木漏れ日とティーカップ
私は彼女を知っている。
「彼女」と形容するのは、そこに彼女の固有名詞は必要ないからだ。彼女は私の名前を呼ばないし、私も彼女の名前を呼んだりはしない。
雑踏の街並みを越えた先の花園、とでも表現しようか。都市にひっそりと佇む奥ゆかしいほど物静かな木造が私たちの住処だ。
彼女はとても美しい人である。明眸皓歯な人とは、まさに彼女にふさわしい言葉だ。
「今日もあなたはいるのね」
私の姿を確認して、彼女は微笑みかけた。
真っ白い歯と、見つめるだけで吸い込まれそうになる大きな瞳、そして、日本人らしい真っ黒なその髪。年齢は18だったか。その上品さはいついかなる時も隠れはしなかった。
相変わらず何も発しない私を見て、どこか寂しそうな、しかしどこか安堵に似た表情で赤い留袖を翻した。
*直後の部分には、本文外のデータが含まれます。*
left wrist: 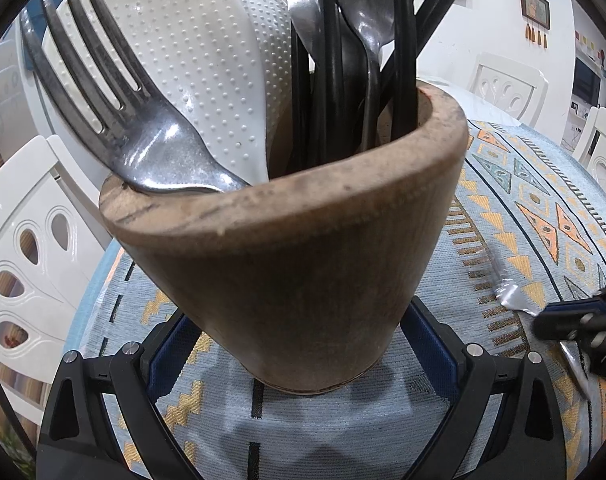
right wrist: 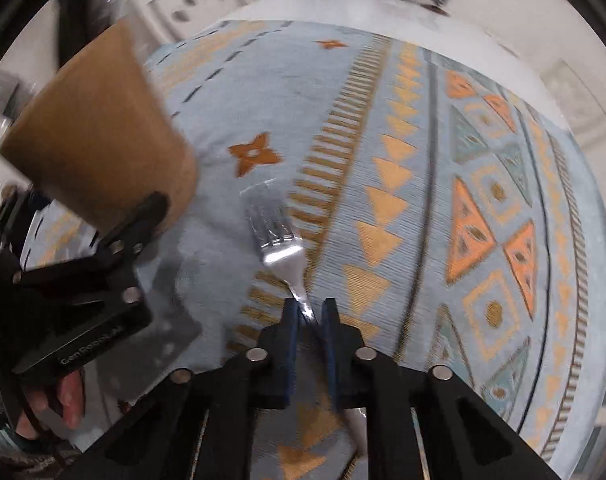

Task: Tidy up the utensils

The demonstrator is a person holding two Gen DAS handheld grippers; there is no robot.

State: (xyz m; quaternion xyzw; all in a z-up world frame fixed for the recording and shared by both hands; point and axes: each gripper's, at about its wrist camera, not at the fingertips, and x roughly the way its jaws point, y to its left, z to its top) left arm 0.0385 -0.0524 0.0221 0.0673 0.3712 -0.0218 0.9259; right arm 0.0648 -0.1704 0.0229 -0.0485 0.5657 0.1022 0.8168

向かう先には綺麗に揃った食器棚がある。真ん中から白いティーカップと缶の容器に入った茶葉を取り出した。紅茶を淹れるようだ。
ああ、もうそんな時間なのか。外はもうすぐ夕暮れを迎えるところだった。
赤い着物の中心にピンク色をした帯を巻いているものだから、どうも彼女の姿が幼く見えた。しかしその雰囲気は大人そのもので、その後ろ姿から可憐さと同時になにか悲哀さを感じられた。
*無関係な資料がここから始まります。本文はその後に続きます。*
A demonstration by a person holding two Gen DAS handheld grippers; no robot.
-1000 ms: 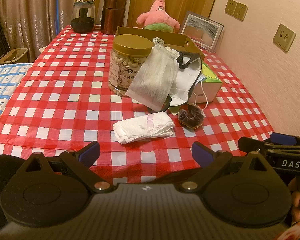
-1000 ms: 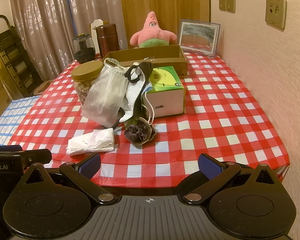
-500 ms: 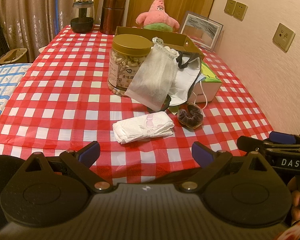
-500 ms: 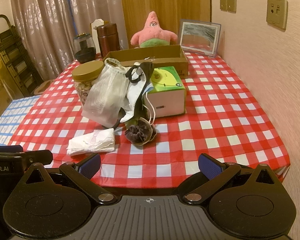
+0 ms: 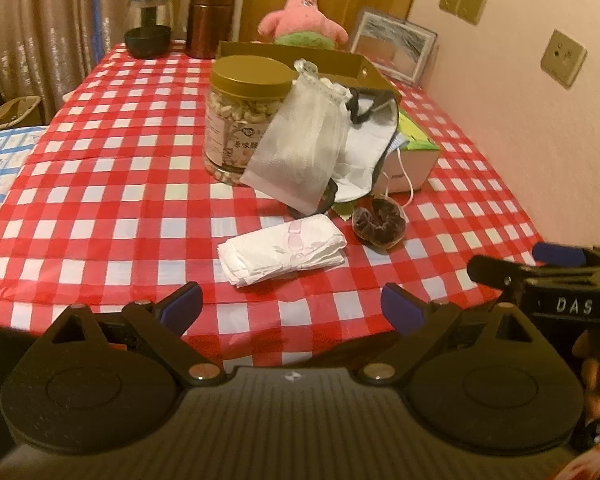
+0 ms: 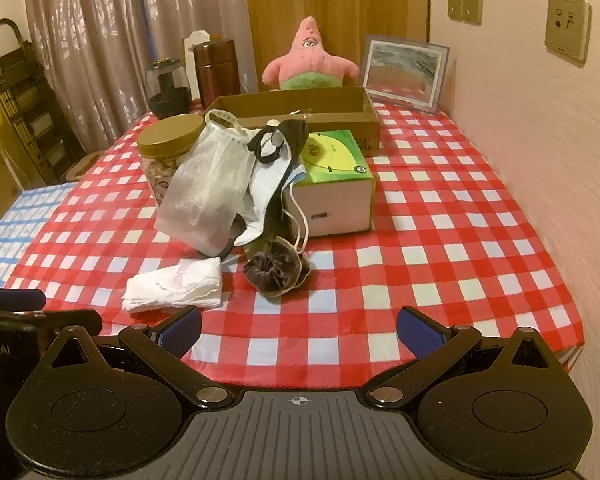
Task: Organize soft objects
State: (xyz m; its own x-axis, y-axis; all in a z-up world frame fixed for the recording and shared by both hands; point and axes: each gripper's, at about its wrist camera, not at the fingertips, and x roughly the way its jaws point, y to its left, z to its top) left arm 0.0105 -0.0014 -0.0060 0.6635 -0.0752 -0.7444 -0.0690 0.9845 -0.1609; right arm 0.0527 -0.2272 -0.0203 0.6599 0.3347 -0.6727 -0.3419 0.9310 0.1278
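Where the red-and-white checked cloth covers the bench (image 6: 440,240), curtains (image 6: 100,40) hang at the far end and a pink wall (image 6: 540,120) with three socket plates runs along one side. On it I count one folded white cloth (image 5: 282,249) near the front edge, one dark scrunchie (image 6: 276,270) just beside it, one mesh pouch (image 5: 300,152) leaning on one gold-lidded jar (image 5: 244,112), one tissue box (image 6: 334,184) draped with face masks, one cardboard tray (image 6: 300,108), one pink plush star (image 6: 310,58). Both the left claw (image 5: 292,306) and right claw (image 6: 298,328) hover wide apart, empty, at the front edge.
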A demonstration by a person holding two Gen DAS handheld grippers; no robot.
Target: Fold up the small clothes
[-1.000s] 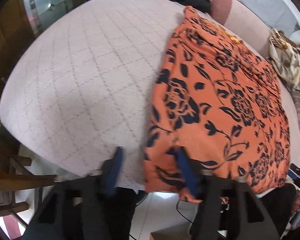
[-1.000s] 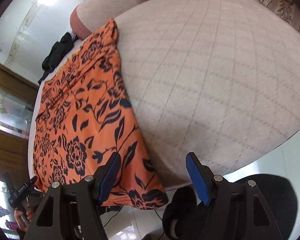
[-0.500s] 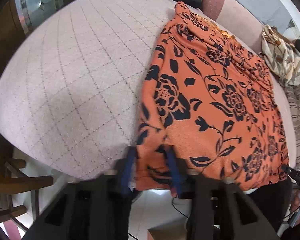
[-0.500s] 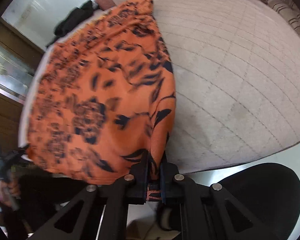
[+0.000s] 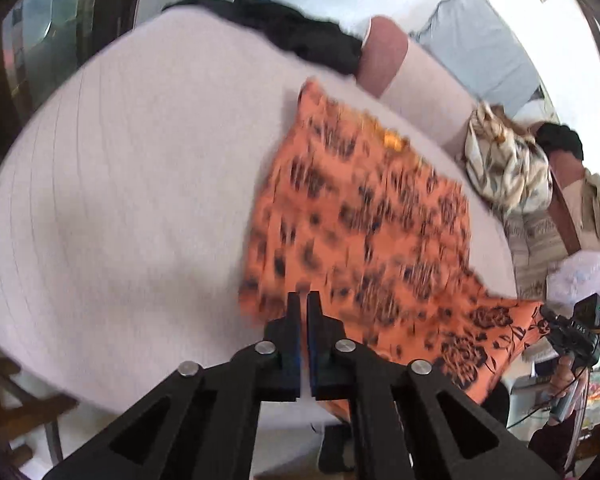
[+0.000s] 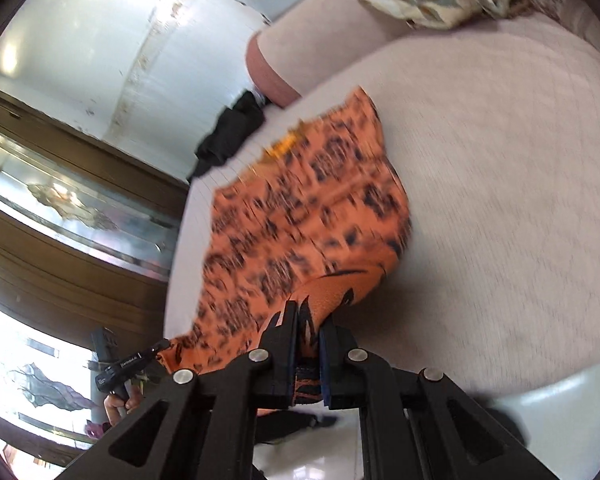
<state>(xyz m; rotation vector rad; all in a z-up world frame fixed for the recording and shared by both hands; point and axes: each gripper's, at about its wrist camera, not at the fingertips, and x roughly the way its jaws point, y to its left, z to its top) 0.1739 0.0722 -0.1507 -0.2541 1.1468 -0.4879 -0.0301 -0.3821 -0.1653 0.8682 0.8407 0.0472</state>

黄昏時のこのお茶会に、会話は無かった。 だが向かい合って紅茶を飲む時は、いつもご機嫌そうにこちらの様子を伺っていた。
「アールグレイが好きなのよね」
ソーサーとカップの音を立てながら、満足そうに彼女が呟いた。
私はここにきて彼女と会話をしたことはないが、どうもそうらしい。
窓の外に見える、赤い赤い空を見上げながら、彼女はまた物悲しそうな顔をした。
それからまた少し会話もなく静かに向かい合った後、彼女は微笑んでくれた。